Examples of suitable thermoplastic polymers are polypropylene,
polyethylene, thermoplastic polyurethanes, methacrylate copolymers,
styrene copolymers, polyvinyl chloride, polyvinyl acetal and, in
particular, polyvinyl acetate and copolymers thereof, such as, for
example, ethylene/vinyl acetate copolymers. Although the particle
size or particle size distribution of the polymer powders does not
seem to be particularly critical, the average particle size should
be less than 1 mm, preferably less than 350 .mu.m. The amount of
thermoplastic polymer powder optionally added is between 2 and 20
wt. %, preferably between 2 and 10 wt. %.

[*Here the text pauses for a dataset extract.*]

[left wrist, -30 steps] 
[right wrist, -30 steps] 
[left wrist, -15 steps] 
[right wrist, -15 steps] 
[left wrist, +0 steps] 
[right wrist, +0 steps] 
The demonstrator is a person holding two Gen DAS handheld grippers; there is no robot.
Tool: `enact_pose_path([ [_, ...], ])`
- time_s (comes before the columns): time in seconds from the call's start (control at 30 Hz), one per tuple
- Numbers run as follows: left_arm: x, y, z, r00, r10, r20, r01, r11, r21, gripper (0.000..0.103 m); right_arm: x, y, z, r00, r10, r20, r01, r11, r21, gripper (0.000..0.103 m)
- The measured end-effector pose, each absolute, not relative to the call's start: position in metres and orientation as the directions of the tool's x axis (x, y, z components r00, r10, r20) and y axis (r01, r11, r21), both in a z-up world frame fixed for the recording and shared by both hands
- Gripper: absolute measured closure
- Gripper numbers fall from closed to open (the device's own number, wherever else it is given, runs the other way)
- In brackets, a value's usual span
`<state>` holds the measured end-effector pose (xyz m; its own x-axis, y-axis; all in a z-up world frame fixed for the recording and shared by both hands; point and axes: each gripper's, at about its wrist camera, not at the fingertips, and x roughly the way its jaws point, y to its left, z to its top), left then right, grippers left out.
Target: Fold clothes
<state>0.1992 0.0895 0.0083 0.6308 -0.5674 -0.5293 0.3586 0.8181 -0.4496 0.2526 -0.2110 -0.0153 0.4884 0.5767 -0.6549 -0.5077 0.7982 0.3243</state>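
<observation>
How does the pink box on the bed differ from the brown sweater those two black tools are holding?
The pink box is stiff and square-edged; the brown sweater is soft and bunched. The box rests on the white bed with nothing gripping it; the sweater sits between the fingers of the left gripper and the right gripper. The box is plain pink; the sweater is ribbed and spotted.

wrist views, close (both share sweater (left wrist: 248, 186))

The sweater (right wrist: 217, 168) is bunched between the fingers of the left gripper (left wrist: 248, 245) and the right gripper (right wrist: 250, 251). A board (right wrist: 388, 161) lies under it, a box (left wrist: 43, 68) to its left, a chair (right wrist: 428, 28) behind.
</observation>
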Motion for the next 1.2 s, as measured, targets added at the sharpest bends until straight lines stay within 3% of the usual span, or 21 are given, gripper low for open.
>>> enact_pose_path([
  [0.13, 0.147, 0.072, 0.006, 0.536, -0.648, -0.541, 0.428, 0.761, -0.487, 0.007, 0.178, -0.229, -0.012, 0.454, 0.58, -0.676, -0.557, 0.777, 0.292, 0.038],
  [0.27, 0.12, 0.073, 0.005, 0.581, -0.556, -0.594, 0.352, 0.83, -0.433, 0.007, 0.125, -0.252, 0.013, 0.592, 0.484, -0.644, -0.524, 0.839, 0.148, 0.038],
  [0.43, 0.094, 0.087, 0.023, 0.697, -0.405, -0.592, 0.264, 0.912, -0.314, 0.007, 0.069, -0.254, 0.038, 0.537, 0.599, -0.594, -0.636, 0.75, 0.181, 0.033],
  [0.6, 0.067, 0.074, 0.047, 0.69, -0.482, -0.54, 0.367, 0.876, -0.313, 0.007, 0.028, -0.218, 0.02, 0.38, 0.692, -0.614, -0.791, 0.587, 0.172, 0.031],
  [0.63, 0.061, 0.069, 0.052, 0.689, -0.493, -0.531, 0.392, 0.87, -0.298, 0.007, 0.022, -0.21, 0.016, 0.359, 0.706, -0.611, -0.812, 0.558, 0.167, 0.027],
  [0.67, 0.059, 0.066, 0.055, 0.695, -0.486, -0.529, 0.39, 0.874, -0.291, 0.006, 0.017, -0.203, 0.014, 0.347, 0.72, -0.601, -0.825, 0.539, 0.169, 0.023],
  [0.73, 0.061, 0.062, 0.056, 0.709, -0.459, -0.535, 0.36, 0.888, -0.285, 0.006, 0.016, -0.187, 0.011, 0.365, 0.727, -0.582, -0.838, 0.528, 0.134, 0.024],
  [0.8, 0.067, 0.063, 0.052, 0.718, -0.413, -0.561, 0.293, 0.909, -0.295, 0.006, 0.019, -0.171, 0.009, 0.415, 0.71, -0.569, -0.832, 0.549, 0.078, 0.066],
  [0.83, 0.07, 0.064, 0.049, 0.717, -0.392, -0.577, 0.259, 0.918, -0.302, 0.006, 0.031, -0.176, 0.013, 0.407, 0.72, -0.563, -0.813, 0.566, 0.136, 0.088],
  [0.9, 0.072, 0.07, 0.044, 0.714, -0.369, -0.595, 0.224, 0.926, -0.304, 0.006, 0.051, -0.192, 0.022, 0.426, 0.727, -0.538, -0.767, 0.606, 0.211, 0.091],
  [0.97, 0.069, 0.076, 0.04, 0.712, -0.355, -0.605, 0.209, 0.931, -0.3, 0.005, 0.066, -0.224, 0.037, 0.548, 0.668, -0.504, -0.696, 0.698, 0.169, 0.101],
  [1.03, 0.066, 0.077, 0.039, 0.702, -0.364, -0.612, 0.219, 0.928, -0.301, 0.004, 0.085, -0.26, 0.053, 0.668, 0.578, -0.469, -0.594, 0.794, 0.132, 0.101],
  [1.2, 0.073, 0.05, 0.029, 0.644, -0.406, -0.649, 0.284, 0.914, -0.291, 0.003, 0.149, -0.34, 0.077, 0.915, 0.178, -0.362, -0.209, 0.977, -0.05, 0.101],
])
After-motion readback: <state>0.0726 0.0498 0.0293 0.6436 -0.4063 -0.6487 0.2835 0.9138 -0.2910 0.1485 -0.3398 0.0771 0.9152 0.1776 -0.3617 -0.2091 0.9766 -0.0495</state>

[0029] The crosslinking or curing reaction of the rubber
composition and the foaming have a decisive influence on the
sheet-stiffening action of the laminated body, and the
vulcanization system and the blowing agent composition must
therefore be chosen and matched particularly carefully. A large
number of vulcanizing agents in combination with elemental sulfur
and also vulcanization systems without free sulfur are suitable for
the vulcanization system. The latter systems include the
vulcanization systems based on thiuram disulfides, organic
peroxides, polyfunctional amines, quinones, p-benzoquinone-dioxime,
p-nitrosobenzene and dinitrosobenzene, or also crosslinking with
(blocked) diisocyanates. However, vulcanization systems based on
elemental sulfur and organic vulcanization accelerators as well as
zinc compounds are very particularly preferred. The pulverulent
sulfur is employed here in amounts of 1 to 15 wt. %, based on the
total composition, and amounts of between 3 and 8% are particularly
preferably employed. Suitable organic accelerators are
dithiocarbamates (in the form of their ammonium or metal salts),
xanthogenates, thiuram compounds (monosulfides and disulfides),
thiazole compounds, aldehyde/amine accelerators (e.g.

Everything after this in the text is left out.